I was living in Philadelphia, the Cradle of Liberty.

I spent the night of the 4th in a Philadelphia jail, after squinting too closely at the badge number of one of Philly’s Finest, who was in the process of dropping a series of f-bombs on a poor foreign tourist couple who barely spoke English and who had the audacity to appear to have been asking the cop for directions. Welcome to Amerika…

The cops, of course, had been ordered by Hizzoner Frank Rizzo to round up all the radicals and hippies, who he said were planning on blowing up City Hall, Independence Hall, or both. Police in riot gear ringed City Hall, which is where the unfortunate foreign couple and myself had our little run-ins with them. My cellmate for the night was the Chief of Staff for New Jersey Congressman James Florio. I forget the guy’s name right now, but I actually still have the business card he gave me around here somewhere. He said they brought him in for walking the wrong way down a one-way street. Yes, you read that correctly… WALKING the wrong way down a one-way street. Again, welcome to Amerika… welcome to Philadelphia, the Cradle of Liberty….

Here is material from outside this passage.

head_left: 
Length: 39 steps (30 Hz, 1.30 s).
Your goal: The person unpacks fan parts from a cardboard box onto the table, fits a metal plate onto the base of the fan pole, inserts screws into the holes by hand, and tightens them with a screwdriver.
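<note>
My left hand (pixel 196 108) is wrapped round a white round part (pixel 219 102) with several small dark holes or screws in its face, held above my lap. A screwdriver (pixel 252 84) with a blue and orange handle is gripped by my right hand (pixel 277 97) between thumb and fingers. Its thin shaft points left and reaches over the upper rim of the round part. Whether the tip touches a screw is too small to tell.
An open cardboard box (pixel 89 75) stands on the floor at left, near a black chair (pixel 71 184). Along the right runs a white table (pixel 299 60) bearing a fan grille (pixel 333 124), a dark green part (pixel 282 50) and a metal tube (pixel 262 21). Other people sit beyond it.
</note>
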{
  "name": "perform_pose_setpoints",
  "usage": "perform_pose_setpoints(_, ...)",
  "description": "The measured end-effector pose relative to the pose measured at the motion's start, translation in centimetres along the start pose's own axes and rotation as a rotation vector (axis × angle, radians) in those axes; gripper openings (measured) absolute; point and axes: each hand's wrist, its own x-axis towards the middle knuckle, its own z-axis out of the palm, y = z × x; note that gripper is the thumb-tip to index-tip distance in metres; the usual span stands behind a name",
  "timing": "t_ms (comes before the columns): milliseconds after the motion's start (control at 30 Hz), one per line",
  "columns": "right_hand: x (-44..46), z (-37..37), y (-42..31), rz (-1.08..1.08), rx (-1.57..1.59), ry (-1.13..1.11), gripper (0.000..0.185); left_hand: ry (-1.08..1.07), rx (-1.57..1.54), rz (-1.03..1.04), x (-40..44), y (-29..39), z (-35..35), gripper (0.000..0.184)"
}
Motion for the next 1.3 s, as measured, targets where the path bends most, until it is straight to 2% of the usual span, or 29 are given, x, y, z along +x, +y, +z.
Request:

Of course, in the morning they just turned us both loose. No hearing, no trial, no lawyer, not even any charges. Just pull us in because they didn’t like our looks (and to fill up the jails so Hizzoner wouldn’t look like a paranoid fool when the riots he’d been predicting for months never happened), whack us with billy clubs a few times, hold us overnight, then turn us loose.

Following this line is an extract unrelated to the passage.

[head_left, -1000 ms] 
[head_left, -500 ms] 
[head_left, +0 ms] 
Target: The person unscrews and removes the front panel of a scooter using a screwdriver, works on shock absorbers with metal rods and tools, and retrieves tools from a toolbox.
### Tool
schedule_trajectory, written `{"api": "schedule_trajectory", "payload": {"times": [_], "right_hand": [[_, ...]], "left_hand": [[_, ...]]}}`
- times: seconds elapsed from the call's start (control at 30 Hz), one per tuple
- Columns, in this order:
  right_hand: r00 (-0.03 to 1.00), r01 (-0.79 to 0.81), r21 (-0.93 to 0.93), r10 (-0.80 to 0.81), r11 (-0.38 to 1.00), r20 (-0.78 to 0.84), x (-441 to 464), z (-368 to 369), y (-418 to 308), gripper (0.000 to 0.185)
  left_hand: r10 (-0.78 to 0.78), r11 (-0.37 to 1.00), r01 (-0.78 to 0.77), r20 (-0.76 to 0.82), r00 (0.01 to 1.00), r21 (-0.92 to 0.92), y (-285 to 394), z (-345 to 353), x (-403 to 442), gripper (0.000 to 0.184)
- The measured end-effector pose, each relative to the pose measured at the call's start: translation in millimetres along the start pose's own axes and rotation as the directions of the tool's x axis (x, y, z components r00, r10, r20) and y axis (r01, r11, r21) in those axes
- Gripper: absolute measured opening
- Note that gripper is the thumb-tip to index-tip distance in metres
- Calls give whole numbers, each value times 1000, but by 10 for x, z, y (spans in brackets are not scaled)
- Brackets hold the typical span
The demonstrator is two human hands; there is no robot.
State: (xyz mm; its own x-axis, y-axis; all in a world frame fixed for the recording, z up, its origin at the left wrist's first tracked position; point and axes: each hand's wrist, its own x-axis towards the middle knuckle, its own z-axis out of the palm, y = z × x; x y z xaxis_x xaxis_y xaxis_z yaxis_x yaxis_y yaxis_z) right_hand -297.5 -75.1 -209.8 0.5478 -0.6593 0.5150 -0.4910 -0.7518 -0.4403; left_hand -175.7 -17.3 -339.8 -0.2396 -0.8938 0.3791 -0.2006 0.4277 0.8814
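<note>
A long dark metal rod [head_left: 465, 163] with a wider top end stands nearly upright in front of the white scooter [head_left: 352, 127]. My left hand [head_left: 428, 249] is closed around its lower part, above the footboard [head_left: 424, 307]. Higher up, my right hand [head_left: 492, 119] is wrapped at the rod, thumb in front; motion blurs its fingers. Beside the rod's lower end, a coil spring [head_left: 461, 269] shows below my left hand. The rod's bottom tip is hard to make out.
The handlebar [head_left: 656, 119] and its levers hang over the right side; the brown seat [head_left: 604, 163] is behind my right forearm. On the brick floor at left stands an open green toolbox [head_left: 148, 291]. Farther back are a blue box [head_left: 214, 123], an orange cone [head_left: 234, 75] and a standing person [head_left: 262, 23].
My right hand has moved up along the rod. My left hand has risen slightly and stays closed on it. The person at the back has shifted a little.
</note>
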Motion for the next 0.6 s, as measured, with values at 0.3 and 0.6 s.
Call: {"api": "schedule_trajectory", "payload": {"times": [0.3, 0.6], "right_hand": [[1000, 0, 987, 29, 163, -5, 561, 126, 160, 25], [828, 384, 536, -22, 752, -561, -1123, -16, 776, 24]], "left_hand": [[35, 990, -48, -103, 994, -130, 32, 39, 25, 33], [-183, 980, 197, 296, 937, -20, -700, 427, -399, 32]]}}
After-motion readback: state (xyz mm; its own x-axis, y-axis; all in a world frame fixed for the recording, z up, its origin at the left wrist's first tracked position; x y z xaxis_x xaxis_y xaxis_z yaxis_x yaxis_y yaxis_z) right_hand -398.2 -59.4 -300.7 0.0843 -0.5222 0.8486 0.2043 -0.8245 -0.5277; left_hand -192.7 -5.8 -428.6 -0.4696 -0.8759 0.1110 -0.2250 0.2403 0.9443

We did file complaints and, so they tell us, got reprimands placed in the cops’ records. But I never saw any reprimands. I suspect they were just talking out their you-know-wheres to shut us up. (And, yes, I made a point to MEMORIZE the damned badge number during my ride in the paddy wagon….)

I was not yet 22 at the time, and I remember thinking I’d have something interesting to tell my grandchildren sometime when I got older. They would be studying about the Bicentennial, and I’d say, “Kids, do you know what I did on the Bicentennial?”

Now I have those grandchildren… so now you guys know how Grandpa spent the 200th anniversary of the Declaration of Independence. And in Philadelphia, no less.  🙂

So that’s my 4th of July story. Just remember that your liberty is far more fragile than you realize. And that the biggest threats to it are generally internal rather than external.